Background: Variations in Seasonal Water Relations of Four Gymnosperm Tree Species in a Snowpack-Dependent Ecosystem
Why Turgor Loss Point?
Understanding plant hydraulic traits and cellular water relations is essential to predicting tree persistence. A maintained minimum turgor pressure is an important constraint to the cell division process: when turgor pressure gets too low, the cell wall ruptures, cellular death occurs, and the leaf is left compromised, leading to potential senescence. (Read more below)
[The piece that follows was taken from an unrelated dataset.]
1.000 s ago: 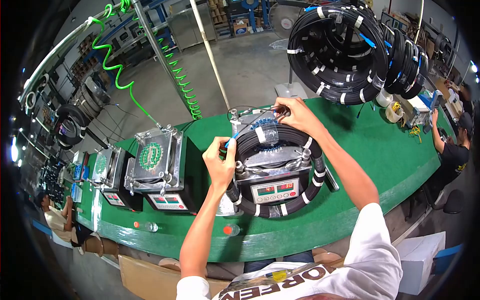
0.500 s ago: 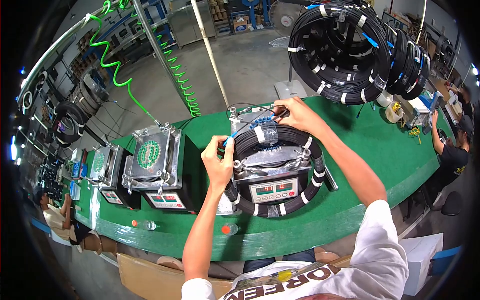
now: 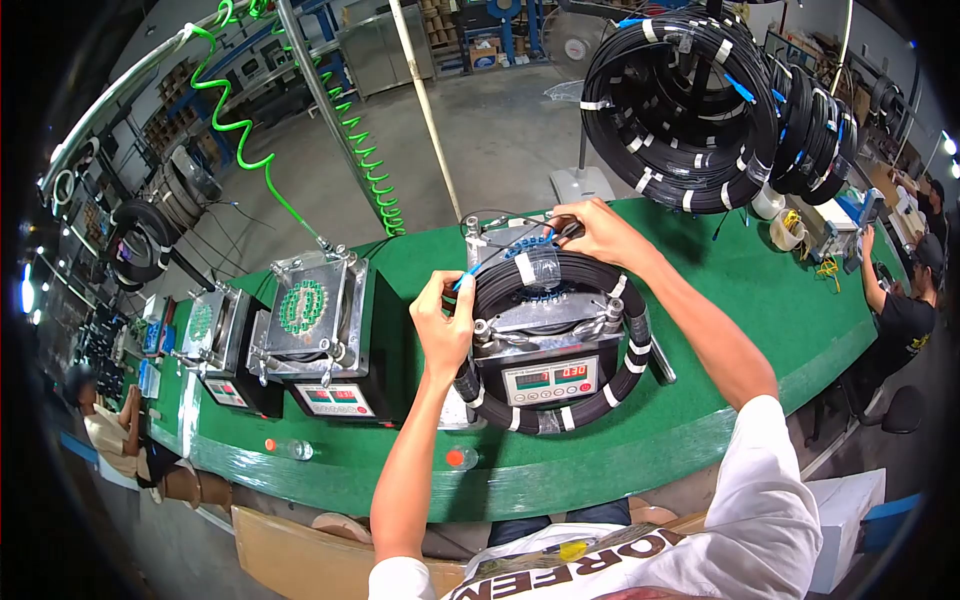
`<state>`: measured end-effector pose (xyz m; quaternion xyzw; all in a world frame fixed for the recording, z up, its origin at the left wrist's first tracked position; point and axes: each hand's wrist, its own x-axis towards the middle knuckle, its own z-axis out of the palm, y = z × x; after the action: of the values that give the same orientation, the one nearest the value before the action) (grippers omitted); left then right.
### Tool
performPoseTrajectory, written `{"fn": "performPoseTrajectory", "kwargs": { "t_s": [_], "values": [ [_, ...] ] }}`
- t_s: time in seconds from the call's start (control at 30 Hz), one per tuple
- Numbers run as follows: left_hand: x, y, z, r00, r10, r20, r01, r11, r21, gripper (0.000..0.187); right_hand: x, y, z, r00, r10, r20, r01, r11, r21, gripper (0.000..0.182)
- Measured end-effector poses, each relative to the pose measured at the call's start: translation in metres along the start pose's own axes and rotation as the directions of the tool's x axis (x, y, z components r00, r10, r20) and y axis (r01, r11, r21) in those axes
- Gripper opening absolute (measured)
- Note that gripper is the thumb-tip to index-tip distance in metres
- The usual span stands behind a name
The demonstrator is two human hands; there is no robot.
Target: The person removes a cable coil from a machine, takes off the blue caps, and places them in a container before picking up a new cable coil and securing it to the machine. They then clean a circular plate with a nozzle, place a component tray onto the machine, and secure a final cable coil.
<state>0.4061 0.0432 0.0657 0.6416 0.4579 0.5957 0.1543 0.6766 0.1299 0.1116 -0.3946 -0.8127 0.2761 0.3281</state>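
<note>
My left hand [image 3: 443,318] is closed, pinching a blue fibre-optic connector [image 3: 468,277] at the end of a thin black cable. My right hand [image 3: 597,232] is closed with its fingertips at a blue connector and black cable near the back of the polishing machine [image 3: 548,382]; the fingers partly hide what they grip. A thick coil of black cable [image 3: 637,345], banded with white tape, hangs over this machine and around its front. Several blue connectors [image 3: 522,245] stand in a row behind the coil's top, near my right hand.
Two similar machines, one with a ring of green connectors [image 3: 302,307], stand to the left on the green table [image 3: 700,300]. Orange-capped bottles [image 3: 462,458] lie near the front edge. More black coils [image 3: 680,185] hang at right. Co-workers sit at both far ends.
The red digits on the near machine's display have changed. Both hands keep their grips in nearly the same places, while the whole view has shifted slightly.
</note>
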Motion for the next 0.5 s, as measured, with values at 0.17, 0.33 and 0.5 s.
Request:
{"fn": "performPoseTrajectory", "kwargs": {
  "t_s": [0.17, 0.33, 0.5],
  "values": [
    [-0.0003, 0.0017, -0.0008, 1.000, -0.006, 0.000, 0.006, 1.000, 0.002, 0.016, -0.0001, 0.0015, 0.0033, 1.000, 0.015, -0.027, -0.015, 1.000, -0.010, 0.020],
    [-0.0004, 0.0023, 0.0000, 1.000, 0.003, -0.008, -0.003, 1.000, -0.003, 0.016, -0.0048, -0.0004, 0.0021, 0.998, -0.008, -0.055, 0.007, 1.000, -0.006, 0.022],
    [0.0006, -0.0022, 0.0002, 1.000, 0.002, -0.002, -0.002, 1.000, -0.001, 0.017, -0.0017, -0.0047, 0.0002, 0.999, 0.022, -0.030, -0.023, 0.999, -0.027, 0.022]
  ]
}}
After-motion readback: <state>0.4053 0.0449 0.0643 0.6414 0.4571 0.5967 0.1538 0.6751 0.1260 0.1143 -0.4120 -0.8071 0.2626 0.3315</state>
This study aimed to both measure species’ levels of isohydry and to measure how much Turgor Loss Point varies throughout the growing season

Further Information
What is Turgor Loss Point?
“If turgor is lost, stomata can close, plant cell metabolic processes can decline, and, if water potentials are severe enough, cell walls can collapse and cells can undergo plasmolysis and become metabolically inactive”
(Taiz, Zeiger, Møller, & Murphy, 2015)
Leaf cellular turgor is an important component of leaf structure and function. Understanding how these hydraulic traits are managed throughout a day, and the season, can give further insight into how plants maintain water status under stress. This has implications for future distribution modeling in a changing world.
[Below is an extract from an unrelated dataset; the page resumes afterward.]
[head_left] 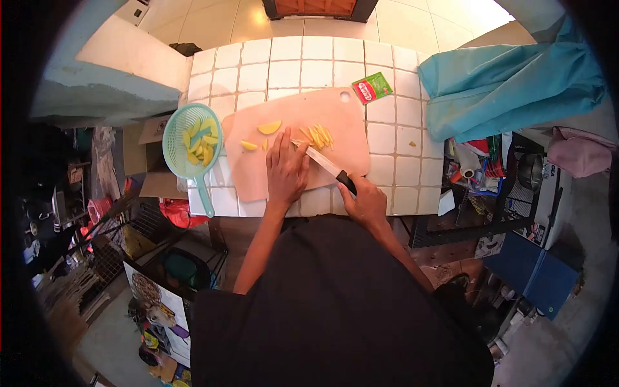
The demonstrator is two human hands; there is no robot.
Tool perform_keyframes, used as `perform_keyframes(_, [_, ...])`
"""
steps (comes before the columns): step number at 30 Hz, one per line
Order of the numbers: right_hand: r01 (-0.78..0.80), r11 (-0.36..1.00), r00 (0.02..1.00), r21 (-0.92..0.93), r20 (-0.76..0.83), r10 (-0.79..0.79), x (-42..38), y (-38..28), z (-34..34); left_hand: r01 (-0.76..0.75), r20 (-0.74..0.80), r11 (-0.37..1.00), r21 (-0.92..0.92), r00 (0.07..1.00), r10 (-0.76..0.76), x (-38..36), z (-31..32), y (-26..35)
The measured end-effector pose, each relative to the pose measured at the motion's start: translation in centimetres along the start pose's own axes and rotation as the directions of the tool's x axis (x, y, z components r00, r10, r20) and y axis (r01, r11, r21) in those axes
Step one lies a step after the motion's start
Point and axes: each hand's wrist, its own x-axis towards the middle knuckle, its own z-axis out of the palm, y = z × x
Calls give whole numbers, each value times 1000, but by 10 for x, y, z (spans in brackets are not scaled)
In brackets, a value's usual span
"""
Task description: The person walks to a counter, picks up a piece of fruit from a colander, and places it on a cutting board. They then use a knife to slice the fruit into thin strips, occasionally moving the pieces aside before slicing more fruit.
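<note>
My right hand (367, 201) is closed round the black handle of a knife (324, 162). Its blade slants up and left, the tip beside the fingers of my left hand (287, 169). Those fingers are pressed together and down on the pink cutting board (255, 184); whatever they pin is hidden beneath them. Thin yellow strips (318, 137) lie in a small pile just right of the blade tip. Left of my left hand are a pale yellow wedge (269, 128), a smaller wedge (248, 146) and a little piece (264, 146), all looking like peeled fruit or vegetable.
A light green strainer (204, 193) with several yellow wedges (205, 138) stands at the board's left. Beyond the board's upper right corner lies a green and red packet (373, 88). Teal cloth (509, 84) covers the right side of the white tiled counter (403, 187).
</note>
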Motion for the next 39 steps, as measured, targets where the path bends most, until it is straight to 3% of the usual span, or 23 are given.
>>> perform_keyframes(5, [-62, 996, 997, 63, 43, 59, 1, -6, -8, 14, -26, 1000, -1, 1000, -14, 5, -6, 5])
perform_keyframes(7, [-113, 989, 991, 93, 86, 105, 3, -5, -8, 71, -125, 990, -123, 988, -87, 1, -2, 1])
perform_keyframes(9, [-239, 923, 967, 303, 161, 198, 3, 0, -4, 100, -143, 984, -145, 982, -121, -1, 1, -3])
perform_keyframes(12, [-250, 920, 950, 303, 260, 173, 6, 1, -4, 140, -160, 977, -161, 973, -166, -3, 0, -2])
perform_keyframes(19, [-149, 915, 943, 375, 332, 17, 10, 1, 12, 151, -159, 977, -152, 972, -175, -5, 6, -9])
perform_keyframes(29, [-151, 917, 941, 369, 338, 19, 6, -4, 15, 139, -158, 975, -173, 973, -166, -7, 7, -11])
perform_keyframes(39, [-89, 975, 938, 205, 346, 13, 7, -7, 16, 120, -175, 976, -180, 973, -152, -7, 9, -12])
How to find Turgor Loss Point by Pressure-Volume Curve:
Why Hydraulic Traits Matter
Understanding Plant Hydraulic Traits is essential: Hydraulic traits are thought to be the leading predictors of plant mortality due to drought
(Anderegg et al., 2016)
A study on drought experienced by pinyon-juniper woodlands in New Mexico measured the iso/aniso-hydric abilities of these species, and saw severe mortality in the Pinyon pines due to drought and an associated bark beetle outbreak. It is hypothesized that the difference in the water use strategies of the Pinyon pine and juniper greatly affected the trees’ ability to persist and survive post-drought. (Craig Allen, 2002)
Iso/aniso-hydry
The extent to which a plant limits water loss can be characterized along a spectrum ranging from extreme isohydry to extreme anisohydry. This characterization was first described in 1998 by Tardieu et. al. Isohydric plants conserve minimum water potential under times of reduced moisture by closing their stomata, while anisohydric plants prioritize the ability to fix carbon and risk their hydraulic safety. The determination of where a plant falls on this iso/aniso-hydric spectrum can be achieved by examining its “hydroscape,” which is the range of water potentials observed during a dry-down period.
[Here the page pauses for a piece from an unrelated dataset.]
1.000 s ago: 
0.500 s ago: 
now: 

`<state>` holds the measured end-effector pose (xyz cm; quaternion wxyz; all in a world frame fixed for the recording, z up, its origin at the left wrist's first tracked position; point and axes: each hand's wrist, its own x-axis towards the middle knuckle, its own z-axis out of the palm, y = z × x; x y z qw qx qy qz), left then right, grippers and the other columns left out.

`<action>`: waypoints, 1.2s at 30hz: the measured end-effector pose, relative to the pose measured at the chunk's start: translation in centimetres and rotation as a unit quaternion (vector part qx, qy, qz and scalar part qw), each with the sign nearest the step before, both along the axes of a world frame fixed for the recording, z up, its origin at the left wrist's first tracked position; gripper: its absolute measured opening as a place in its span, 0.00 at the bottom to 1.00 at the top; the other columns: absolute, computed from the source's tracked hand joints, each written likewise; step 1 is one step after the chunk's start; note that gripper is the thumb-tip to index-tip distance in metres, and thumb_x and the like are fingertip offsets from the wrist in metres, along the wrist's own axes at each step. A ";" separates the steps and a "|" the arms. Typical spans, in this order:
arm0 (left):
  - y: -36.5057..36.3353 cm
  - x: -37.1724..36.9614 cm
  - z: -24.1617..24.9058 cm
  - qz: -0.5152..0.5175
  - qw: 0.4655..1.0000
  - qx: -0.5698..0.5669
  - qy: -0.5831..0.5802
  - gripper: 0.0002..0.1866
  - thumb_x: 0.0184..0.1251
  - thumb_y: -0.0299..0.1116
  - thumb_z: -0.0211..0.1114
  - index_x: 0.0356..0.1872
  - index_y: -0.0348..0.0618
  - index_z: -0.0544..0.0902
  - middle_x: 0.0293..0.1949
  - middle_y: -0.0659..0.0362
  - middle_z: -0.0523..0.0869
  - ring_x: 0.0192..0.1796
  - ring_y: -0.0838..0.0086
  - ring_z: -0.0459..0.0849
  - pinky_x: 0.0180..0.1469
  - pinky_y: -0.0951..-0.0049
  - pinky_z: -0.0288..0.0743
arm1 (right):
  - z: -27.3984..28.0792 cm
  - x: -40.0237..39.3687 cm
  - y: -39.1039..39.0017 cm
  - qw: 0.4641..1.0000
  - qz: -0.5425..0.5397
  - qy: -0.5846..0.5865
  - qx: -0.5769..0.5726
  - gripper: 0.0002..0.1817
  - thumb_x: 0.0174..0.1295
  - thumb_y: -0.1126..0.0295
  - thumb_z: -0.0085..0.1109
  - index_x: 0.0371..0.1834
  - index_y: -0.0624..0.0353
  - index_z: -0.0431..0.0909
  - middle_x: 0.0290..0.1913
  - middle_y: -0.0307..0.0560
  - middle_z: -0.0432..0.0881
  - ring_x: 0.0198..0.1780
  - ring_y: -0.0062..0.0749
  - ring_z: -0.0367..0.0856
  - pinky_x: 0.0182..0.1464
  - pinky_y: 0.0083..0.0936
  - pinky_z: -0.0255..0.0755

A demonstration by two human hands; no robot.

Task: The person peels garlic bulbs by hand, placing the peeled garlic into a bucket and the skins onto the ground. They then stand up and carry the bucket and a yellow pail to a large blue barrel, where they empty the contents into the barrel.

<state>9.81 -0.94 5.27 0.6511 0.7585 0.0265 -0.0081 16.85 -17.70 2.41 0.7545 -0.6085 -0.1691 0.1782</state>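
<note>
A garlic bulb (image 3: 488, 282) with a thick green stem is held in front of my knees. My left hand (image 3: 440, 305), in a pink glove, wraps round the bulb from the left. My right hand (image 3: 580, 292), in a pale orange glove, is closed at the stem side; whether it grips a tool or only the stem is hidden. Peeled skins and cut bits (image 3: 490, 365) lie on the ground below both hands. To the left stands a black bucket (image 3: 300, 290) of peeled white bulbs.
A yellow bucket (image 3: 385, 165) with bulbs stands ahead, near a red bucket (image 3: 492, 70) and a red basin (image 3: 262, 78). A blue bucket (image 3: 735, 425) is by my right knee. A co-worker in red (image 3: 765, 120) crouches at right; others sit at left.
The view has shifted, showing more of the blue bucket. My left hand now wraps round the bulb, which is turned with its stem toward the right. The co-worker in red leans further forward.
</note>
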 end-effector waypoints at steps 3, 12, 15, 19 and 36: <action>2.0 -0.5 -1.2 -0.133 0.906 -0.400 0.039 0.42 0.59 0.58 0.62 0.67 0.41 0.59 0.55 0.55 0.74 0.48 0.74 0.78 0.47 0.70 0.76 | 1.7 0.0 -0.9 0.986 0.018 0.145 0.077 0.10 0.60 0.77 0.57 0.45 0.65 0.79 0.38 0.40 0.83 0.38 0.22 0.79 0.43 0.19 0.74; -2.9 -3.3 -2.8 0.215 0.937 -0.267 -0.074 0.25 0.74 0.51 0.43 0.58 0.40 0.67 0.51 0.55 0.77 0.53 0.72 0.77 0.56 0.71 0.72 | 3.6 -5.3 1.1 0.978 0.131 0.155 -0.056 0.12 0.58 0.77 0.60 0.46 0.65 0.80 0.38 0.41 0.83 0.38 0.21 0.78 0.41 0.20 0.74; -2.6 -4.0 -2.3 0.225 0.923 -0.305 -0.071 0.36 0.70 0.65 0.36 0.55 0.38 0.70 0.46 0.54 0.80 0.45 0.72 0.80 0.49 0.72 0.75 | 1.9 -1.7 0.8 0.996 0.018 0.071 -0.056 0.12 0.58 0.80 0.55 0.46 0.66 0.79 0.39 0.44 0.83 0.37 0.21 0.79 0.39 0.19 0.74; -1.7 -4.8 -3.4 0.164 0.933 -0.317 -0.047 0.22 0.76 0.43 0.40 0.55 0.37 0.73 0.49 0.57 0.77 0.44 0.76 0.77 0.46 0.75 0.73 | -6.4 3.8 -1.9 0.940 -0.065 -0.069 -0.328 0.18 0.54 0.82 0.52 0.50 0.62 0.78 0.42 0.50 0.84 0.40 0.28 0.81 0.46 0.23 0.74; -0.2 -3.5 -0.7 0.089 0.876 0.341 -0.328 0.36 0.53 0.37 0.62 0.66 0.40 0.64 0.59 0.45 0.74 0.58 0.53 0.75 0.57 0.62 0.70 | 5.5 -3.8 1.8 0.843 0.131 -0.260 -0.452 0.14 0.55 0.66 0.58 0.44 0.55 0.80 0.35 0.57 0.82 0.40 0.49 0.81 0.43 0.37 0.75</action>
Recent studies have aimed to quantify and characterize the stomatal control and minimum water potential a plant experiences throughout a dry-down- usually quantified as a hydroscape. These characterizations are new, and since the proposal of the idea of hydroscapes, the focus has been on methodology behind hydroscape calculations. Little research has focused on the relationship between this iso-/aniso-hydry and a tree’s leaf cellular water relations.
Iso/aniso-hydry and E (evapotranspiration) Trends
(Hochberg, et al. 2018)
The Study Site/Western United States
The study site was located in the Northern Basin and Range region (southeast Idaho) at the East Fork Mink Creek Nordic Center, part of the Caribou-Targhee National Forest near Pocatello, Idaho (42.714025°N, -112.377262°W & 42.721781°N, -112.379429°N). The study site is classified as primarily a “High Elevation Forests and Shrublands” ecosystem (ecoregion 80c, as defined by the EPA ), and was surrounded by “Semiarid Hills and Low Mountains” ecosystems (ecoregion 80b, defined by the EPA). This area is characterized by its mix of sagebrush grassland, mountain brush, and a mixture of conifers (particularly on north-facing slopes).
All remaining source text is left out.